Growth isn’t a panacea
Here’s the catch, and it’s a big one: growth isn’t a panacea. Growth can happen while people get poorer. It can happen while wages stagnate, while rents soar, and while billionaires guzzle the GDP gains like it’s a Disney themed bottomless prosecco brunch (don’t ask).
This isn’t a hypothetical. It literally happened. In 2016, the British economy was growing. It was growing anaemically but even that tepid growth would be manna from heaven in today’s economy. However, real wages were falling, inequality was rising, and communities were told to be grateful that the City of London was doing great, thanks, despite local high streets being devastated like Chernobyl had just happened two postcodes over.
The halcyon days of growth
Then 52% of the country voted for Brexit, while the Remain camp said: “But GDP! Think of the GDP!” To which one Brexiteer in a focus group quite famously replied: “That’s your GDP.”
Okay, the focus group was before the referendum.
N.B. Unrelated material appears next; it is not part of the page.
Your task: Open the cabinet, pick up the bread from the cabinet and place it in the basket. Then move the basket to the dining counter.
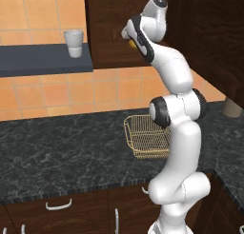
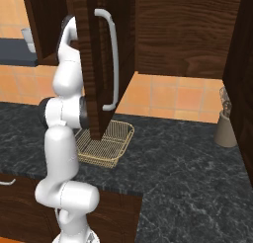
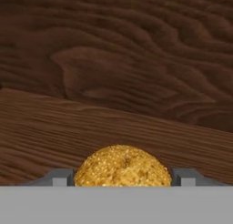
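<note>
Bread (image 3: 122, 166), golden and round, sits at the bottom centre of the hand view, right between the two tips of the claw (image 3: 122, 178), which flank it closely on either side; whether they grip it I cannot tell. It rests on the cabinet (image 3: 113, 82) shelf with the back wall beyond. At the upper middle of the left base view the hand reaches into the cabinet, and the basket (image 1: 143, 138) lies well below on the black bench (image 1: 62, 147), so the carry is out and down.

orange tiled wall (image 1: 57, 92); black marbled countertop (image 1: 62, 147); dark grey shelf (image 1: 43, 59); low drawers (image 1: 59, 207) beneath
</note>
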Controlling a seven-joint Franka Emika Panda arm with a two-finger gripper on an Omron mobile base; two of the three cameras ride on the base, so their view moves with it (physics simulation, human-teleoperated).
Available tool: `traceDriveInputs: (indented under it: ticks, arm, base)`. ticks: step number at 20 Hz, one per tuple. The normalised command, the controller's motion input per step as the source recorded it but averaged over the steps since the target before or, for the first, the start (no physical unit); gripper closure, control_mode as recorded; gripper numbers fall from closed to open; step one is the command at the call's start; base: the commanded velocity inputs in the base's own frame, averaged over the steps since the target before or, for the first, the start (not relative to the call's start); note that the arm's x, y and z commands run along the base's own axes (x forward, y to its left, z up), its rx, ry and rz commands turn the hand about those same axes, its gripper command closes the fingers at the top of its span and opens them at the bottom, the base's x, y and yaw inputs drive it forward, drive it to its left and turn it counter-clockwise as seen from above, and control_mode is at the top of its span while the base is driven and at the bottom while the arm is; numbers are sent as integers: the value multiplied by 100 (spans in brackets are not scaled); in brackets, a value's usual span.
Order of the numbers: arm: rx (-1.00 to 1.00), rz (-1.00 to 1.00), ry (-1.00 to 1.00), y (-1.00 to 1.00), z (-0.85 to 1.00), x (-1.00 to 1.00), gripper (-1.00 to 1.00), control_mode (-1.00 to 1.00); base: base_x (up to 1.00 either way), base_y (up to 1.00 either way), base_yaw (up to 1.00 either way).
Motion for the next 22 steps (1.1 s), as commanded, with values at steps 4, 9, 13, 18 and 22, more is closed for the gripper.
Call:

I moved my timelines around for the sake of a good sentence. The point being that growth doesn’t automatically make people feel better off or vote against dodgy nationalist politicians and their ill-conceived pet projects, even though the early 2000s had growth and we now look back on that time as halcyon days. Turn up Mr Brightside.
So many inequalities to tackle
The comment about “your GDP” might be the most cutting piece of political analysis in modern British history. It captures something most politicians refuse to grasp, when ordinary people don’t feel the benefits of growth, they start voting like it’s all a joke; because to them, it is.
If Labour genuinely wants its growth agenda to succeed, it needs to deal with inequality. Not in a mealy-mouthed, “we’ll look at regional investment zones” way. Properly. Inequality isn’t just a line on a graph; it’s the thing that makes you work harder every year and still feel like you’re falling behind. Then you start hearing the siren call of the far-right.
There are so many inequalities to tackle, it’s like a greatest hits album of bad policy: the gap between rich and poor, the North-South divide, London and everywhere else, young and old. Particularly that last one. My generation gets blamed for everything - from economic stagnation to the decline of the handshake - and now, apparently, we’re not working hard enough.
A convenient excuse
That’s why Labour is tightening benefits. To flush out supposedly the lazy young people claiming mental illness incapacity. The ones who’ve been softened by participation trophies, avocado toast, talking about feelings and the idea that maybe work shouldn’t destroy your soul.
Boomers, especially the media commentators, love to blame my generation and younger people for being coddled. They claim this is the source of our economic malaise.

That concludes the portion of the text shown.